Using the data beneath, show every line that includes the word "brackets".

Dataset records
__________________________________________________

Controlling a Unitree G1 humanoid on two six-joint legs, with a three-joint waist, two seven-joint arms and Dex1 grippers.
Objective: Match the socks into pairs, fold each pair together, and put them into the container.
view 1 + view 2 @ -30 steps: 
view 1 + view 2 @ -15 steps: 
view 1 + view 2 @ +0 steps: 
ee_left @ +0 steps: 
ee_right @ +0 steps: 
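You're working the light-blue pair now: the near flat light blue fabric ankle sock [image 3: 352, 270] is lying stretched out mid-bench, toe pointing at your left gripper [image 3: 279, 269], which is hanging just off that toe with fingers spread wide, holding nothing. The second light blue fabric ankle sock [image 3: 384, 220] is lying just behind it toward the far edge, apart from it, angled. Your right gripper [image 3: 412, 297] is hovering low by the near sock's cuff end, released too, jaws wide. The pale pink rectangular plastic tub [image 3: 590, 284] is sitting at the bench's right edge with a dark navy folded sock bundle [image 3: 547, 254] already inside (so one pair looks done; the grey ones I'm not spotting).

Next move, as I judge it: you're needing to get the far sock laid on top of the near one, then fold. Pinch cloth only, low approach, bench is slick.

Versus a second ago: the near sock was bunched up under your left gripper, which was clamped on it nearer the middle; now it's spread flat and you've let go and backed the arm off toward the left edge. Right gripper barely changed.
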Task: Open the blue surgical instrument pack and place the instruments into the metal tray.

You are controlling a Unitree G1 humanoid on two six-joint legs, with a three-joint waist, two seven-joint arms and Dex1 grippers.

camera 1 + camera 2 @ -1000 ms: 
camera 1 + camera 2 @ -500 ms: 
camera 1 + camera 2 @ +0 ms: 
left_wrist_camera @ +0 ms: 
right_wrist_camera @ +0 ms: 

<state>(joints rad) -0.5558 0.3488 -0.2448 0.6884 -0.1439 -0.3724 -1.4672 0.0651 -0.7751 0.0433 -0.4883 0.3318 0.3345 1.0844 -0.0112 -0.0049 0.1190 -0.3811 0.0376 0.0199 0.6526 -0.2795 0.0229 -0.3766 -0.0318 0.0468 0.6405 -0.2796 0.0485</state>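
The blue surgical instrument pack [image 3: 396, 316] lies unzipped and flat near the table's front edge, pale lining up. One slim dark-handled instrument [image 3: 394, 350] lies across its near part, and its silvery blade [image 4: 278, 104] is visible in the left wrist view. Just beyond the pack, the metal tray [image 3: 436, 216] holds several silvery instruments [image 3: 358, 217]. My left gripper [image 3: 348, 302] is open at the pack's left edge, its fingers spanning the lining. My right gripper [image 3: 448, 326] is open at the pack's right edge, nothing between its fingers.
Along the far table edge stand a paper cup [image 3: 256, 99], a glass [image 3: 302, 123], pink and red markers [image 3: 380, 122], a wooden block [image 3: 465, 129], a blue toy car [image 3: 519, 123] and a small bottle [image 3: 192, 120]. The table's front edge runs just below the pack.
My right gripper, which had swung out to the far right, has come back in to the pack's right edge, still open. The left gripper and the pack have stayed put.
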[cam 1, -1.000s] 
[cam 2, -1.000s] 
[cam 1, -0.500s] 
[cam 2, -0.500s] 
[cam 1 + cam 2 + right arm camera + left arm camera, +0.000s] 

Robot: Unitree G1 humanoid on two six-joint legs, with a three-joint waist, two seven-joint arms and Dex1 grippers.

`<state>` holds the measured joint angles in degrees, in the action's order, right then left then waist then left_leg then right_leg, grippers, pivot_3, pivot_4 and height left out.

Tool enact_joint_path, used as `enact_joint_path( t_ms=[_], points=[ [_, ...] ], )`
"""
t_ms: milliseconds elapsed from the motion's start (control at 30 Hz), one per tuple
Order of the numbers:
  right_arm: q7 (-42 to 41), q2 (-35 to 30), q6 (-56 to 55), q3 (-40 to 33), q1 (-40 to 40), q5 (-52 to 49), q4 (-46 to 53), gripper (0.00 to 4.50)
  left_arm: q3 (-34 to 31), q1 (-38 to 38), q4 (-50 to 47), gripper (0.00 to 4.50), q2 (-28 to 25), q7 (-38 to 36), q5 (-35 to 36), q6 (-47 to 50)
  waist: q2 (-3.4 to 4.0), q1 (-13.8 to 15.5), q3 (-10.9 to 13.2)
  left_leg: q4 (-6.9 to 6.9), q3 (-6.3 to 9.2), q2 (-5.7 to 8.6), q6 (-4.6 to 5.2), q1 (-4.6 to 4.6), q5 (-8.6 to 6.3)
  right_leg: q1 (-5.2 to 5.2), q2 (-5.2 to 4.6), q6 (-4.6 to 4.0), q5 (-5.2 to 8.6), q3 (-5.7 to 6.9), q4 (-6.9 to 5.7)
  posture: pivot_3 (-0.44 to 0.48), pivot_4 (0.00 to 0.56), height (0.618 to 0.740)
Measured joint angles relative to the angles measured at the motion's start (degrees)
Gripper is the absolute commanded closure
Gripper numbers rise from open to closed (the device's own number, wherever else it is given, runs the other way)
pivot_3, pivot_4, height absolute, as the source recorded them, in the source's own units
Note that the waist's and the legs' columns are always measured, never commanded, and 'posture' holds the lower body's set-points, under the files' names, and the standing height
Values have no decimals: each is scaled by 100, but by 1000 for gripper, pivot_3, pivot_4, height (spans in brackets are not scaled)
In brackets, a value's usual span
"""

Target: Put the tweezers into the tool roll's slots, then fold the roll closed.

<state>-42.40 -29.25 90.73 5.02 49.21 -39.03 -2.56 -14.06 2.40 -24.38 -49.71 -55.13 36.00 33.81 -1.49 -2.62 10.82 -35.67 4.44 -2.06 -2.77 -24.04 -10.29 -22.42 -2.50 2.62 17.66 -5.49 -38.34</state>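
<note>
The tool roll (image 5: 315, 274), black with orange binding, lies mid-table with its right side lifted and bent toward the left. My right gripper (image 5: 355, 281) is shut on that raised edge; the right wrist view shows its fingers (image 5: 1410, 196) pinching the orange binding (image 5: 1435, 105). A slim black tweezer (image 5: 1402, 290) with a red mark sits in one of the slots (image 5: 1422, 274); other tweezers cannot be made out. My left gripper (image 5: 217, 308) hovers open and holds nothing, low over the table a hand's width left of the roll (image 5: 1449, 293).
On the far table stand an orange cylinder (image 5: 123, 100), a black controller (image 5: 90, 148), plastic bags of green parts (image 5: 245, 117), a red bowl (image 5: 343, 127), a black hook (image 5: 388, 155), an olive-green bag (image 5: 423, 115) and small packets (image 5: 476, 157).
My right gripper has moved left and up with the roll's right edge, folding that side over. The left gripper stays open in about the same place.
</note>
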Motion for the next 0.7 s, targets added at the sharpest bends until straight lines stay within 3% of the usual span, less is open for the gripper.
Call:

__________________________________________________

=== Written answer ===
Values have no decimals: each is scaled by 100, but by 1000 for gripper, pivot_3, pivot_4, height (spans in brackets are not scaled)
In brackets, a value's usual span

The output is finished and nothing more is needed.